Ana gira o tabuleiro de modo que as peças brancas fiquem com ela. Acionou o marcador de tempo e deu o primeiro lance:

1.e4. José respondeu com 1..e5

Ana 2.f4

-Gambito do rei?

-Cabe a você aceitar ou não, fica a seu critério.

-Claro que vou aceitar e jogou 2..exf4.

Ana 3.Cf3.

José Paulo analisa o lance de Ana, com o cavalo em f3, ela evita um possível cheque de dama em h4, preocupação desnecessária ele não faria esse lance.

-Lembra-se de quando nos conhecemos?

-Claro, de cada detalhe, foi naquele torneio de xadrez regional da zona sul.

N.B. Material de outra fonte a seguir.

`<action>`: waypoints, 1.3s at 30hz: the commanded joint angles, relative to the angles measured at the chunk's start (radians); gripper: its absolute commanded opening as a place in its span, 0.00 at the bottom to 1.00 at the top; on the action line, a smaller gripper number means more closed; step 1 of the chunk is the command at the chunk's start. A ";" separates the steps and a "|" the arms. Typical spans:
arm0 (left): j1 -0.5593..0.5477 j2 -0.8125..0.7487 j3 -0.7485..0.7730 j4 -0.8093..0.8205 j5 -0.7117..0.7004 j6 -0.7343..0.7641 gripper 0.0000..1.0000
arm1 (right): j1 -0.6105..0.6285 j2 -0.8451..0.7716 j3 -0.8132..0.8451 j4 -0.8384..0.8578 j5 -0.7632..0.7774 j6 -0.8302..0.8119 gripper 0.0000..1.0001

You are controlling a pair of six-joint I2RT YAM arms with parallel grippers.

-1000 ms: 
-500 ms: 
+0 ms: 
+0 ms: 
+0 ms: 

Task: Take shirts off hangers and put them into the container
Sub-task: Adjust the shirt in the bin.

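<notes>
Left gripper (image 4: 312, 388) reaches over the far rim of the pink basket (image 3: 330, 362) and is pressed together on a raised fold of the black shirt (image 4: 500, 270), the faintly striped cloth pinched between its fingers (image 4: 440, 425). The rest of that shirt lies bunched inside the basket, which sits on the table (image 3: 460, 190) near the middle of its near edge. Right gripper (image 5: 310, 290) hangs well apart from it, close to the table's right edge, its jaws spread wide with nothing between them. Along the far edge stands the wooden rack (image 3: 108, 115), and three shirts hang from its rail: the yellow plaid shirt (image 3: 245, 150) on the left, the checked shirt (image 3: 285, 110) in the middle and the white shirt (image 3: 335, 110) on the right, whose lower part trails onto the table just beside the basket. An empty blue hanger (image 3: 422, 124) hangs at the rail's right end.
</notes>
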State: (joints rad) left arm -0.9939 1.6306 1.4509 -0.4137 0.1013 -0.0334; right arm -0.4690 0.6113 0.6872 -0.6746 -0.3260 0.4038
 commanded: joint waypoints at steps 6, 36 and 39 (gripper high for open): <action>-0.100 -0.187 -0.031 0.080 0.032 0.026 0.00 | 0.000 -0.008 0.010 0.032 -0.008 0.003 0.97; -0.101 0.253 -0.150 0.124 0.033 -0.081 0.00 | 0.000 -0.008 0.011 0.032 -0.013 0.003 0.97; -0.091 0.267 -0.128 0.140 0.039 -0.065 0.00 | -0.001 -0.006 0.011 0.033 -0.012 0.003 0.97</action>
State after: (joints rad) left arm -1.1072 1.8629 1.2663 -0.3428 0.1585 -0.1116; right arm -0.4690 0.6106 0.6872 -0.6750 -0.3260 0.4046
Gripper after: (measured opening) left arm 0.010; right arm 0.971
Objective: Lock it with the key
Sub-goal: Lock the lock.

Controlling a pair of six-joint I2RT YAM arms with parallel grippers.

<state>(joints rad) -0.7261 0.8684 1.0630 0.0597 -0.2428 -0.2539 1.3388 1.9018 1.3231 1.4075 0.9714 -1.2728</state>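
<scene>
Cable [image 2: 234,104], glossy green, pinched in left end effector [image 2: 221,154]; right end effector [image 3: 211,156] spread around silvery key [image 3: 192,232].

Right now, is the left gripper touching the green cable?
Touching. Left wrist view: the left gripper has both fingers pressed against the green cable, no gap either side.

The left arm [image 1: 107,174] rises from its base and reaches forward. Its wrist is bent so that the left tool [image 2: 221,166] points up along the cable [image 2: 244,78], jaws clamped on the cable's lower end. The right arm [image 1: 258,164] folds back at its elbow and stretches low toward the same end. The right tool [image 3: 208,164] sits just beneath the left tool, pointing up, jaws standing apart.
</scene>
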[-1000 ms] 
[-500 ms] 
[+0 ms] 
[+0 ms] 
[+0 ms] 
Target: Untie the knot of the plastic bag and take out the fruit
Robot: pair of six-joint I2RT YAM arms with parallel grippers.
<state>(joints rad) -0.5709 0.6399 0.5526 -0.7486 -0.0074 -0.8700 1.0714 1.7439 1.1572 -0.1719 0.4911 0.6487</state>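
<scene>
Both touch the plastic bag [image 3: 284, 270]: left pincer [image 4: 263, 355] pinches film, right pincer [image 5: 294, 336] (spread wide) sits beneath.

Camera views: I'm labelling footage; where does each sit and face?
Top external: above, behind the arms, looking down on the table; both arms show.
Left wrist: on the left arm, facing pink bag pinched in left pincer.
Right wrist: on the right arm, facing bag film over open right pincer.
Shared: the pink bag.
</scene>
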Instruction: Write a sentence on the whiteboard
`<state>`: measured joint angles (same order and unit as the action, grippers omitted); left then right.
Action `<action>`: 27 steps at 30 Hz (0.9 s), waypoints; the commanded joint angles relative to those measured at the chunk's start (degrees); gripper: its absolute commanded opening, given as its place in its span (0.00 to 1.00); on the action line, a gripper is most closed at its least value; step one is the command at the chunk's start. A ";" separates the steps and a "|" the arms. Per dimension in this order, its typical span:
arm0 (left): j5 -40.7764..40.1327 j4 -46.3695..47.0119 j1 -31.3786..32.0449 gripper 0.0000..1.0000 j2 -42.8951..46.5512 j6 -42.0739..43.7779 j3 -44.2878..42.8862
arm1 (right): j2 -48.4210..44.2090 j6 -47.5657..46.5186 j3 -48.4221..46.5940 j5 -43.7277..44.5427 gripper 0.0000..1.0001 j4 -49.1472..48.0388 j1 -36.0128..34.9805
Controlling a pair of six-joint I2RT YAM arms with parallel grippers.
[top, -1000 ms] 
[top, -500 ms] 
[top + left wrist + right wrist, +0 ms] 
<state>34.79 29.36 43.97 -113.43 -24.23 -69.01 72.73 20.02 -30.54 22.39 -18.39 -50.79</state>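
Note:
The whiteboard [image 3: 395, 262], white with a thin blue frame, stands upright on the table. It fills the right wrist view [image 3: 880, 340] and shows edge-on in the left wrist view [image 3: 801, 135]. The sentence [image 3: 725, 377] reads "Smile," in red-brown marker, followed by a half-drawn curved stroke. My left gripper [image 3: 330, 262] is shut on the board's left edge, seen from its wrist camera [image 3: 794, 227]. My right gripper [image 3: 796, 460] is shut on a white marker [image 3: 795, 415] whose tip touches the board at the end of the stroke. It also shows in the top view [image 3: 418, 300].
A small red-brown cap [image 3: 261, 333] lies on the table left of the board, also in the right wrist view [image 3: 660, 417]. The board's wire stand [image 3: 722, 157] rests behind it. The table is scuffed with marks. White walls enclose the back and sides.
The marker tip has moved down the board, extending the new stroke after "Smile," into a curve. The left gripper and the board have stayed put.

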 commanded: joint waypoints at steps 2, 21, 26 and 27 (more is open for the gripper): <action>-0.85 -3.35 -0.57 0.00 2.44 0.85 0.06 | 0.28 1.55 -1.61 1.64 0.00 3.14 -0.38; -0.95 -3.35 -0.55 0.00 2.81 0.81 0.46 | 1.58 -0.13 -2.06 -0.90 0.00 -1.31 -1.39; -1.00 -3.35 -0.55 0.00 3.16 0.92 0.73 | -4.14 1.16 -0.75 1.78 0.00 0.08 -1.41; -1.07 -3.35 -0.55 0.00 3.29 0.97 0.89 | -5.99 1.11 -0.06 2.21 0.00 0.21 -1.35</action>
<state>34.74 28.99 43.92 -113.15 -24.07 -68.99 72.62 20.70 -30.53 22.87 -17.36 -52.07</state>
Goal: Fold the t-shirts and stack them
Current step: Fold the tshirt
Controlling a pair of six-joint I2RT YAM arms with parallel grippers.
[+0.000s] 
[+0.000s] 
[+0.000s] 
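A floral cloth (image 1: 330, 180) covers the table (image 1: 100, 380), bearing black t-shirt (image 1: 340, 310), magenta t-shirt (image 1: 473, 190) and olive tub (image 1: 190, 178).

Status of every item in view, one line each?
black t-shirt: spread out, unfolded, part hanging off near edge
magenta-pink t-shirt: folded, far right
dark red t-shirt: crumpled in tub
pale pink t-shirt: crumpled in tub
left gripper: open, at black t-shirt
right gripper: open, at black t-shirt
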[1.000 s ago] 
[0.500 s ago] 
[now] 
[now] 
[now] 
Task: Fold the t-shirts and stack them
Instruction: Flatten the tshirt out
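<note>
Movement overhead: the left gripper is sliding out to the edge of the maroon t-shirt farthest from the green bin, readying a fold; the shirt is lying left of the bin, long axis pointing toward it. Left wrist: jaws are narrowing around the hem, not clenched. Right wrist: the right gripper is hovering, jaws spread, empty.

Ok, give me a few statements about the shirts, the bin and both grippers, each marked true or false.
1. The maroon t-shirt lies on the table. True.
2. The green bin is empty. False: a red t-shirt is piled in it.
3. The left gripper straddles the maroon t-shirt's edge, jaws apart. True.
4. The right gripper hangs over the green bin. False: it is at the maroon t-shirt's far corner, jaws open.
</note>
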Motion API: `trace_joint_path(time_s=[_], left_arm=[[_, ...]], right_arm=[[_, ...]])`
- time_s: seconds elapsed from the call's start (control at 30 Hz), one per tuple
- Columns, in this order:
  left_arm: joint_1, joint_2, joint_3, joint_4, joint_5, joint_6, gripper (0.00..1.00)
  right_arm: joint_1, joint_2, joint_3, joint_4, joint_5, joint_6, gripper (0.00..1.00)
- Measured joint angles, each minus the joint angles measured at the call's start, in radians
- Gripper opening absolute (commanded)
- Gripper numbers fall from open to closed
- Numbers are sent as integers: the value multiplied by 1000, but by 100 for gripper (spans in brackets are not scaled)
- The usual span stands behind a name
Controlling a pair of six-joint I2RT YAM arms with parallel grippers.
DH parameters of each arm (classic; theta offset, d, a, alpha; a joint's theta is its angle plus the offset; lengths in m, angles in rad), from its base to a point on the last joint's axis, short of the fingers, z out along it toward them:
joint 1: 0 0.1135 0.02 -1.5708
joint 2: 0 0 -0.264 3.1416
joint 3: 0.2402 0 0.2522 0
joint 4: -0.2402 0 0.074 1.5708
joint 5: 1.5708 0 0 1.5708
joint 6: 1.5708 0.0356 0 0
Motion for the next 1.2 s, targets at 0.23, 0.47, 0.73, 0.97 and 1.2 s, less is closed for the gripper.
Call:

-Eu consegui ir para as oitavas de final.

-Eu não passei para as oitavas, fiquei assistindo as partidas, foi quando nossos olhares se cruzaram pela primeira vez.

-E você ficou cravada ali assistindo eu jogar, perdi porque não consegui mais me concentrar no jogo depois que vi você.

Ana sorri de forma triste.

-Até parece que você perdeu por causa...

-É verdade...

-Tudo bem, mas jogue o tempo está passando.

José jogou 3..g5

Ana 4.h4

José 4..g5

Ana 5.Ce5

Paulo 5..h5

Ana 6.Bc4

Paulo levanta-se.

-Vou pegar uma bebida, você quer?

Ana fez um sinal afirmativo com a cabeça, não precisava falar o tipo de bebida, ele sabia. Recordações lhe povoaram a mente, agora não estava na sala de sua casa e sim em um torneio regional de xadrez acompanhada por seu pai, um entusiasta do jogo. Tinha dezessete anos, em uma das fazes do torneiro teve como oponente um jovem de 15 anos, que jogara de forma magistral, e não teve jeito, lembrava-se do pai assistindo sempre com um amável sorriso. Faltando ainda dez minutos ela deitou o seu rei, não havia nada que pudesse fazer para reverter o jogo.

O pai a abraçou-a

-Ana, você jogou bem, mas o garoto é fera, se você tivesse jogado Bg5 em vez de Db5.

-Nem cheguei considerar Bg5, mas fiquei na dúvida entre Db5 ou De2. Menosprezei a força do peão dele em g4.

É filha, valeu, dentro de 15 minutos vai iniciar as oitavas, o filho do Mendonça pelo jeito também não passou para as oitavas. Vou cumprimentá-lo.

-Está certo pai, vou pegar um refrigerante e procurar a Helena.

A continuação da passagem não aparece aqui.